[SPARK-29992][CORE] Change getActive access to public#26631
[SPARK-29992][CORE] Change getActive access to public#26631nishkamravi2 wants to merge 2 commits intoapache:masterfrom
Conversation
Can you explain in which case is it useful? |
|
Also, I don't think exposing an API is minor. Can you file a JIRA? |
|
@HyukjinKwon Thanks for the feedback. This would be useful in cases where we want access to an active context (but only when one exists) without creating a new one in its absence. Opened Spark-29992. |
|
Test build #114261 has finished for PR 26631 at commit
|
|
What's an example of a use case? |
|
I'm not super against it but when would you not know whether you intend to execute Spark code or not? |
|
|
||
| /** Return the current active [[SparkContext]] if any. */ | ||
| private[spark] def getActive: Option[SparkContext] = { | ||
| def getActive: Option[SparkContext] = { |
There was a problem hiding this comment.
Hi, @nishkamravi2 .
Like the other review comments, I'm also wondering why you need this.

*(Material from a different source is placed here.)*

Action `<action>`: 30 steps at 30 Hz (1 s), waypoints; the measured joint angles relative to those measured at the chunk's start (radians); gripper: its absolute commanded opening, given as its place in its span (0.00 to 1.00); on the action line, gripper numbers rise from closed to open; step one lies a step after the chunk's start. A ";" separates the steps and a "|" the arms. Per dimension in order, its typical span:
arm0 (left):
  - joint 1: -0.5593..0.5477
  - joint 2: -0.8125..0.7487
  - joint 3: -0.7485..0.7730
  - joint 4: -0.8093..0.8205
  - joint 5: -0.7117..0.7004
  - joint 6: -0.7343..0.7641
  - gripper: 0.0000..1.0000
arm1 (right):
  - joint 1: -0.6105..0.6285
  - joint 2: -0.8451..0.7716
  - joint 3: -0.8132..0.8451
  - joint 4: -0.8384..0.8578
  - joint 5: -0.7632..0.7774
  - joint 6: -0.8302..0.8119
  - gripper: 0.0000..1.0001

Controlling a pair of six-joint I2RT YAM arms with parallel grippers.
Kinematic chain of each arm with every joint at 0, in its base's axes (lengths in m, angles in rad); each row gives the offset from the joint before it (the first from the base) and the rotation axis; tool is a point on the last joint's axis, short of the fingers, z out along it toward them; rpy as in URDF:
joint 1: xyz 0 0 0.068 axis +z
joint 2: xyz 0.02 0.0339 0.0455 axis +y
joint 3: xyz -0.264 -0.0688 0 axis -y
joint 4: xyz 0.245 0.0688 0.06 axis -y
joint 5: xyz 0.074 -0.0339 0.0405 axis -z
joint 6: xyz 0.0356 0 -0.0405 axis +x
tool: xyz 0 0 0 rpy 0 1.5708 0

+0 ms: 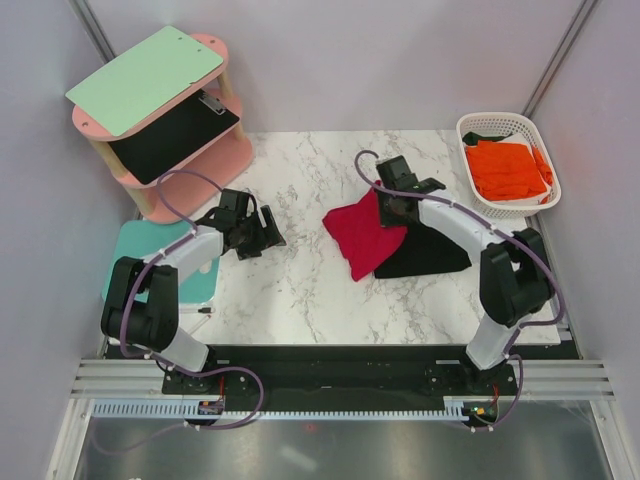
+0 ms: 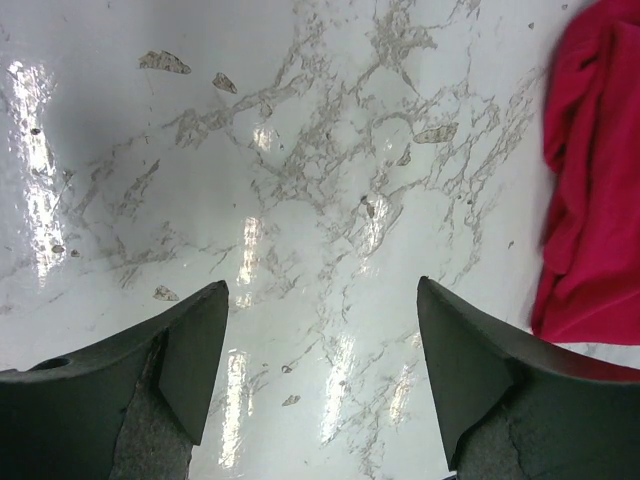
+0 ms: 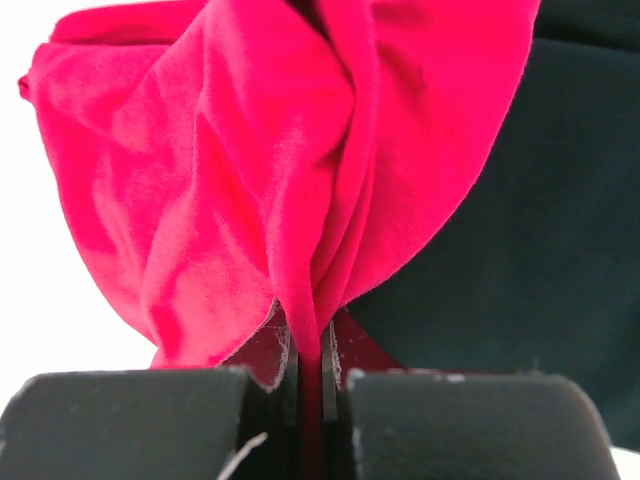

I'd like to use the existing official API instead of making another public API.
scala> org.apache.spark.sql.SparkSession.getActiveSession.get.sparkContext
res7: org.apache.spark.SparkContext = org.apache.spark.SparkContext@298154d4We recommend users to use SparkSession instead of SparkContext if possible. And, we provide the API you need like the above.
|
cc @rxin , @gatorsmile , @cloud-fan |
|
Yea seems like we can do without this change. |
|
Thanks for the feedback @srowen @dongjoon-hyun @rxin. If an application creates SparkContext outside of SparkSession (which unfortunately is still fairly prevalent), we don't have a public API to get activeContext. We can work around this by using a local org.apache.spark package to call this method or using reflection to bypass encapsulation. But avoiding the hack would have been preferable. I'm okay with closing this PR in the interest of not taking up community's time on something we couldn't quickly agree on. |
|
Does #26631 (comment) not do this? |
|
That would work when spark context is created from SparkSession which isn't always the case. FWIW even Spark examples (e.g, in mllib folder) do 'new SparkContext' everywhere. But in closing the PR I assumed we're trying to be super-frugal with exposing public APIs. |
What changes were proposed in this pull request?
Make access to getActive public (active context is already exposed through getOrCreate)
Why are the changes needed?
getActive was added to make active Spark context available within Spark package. It is useful to be able to access this publicly (as in the case of streamingContext.getActive)
How was this patch tested?
Compiled locally-- minor change, can be tested here directly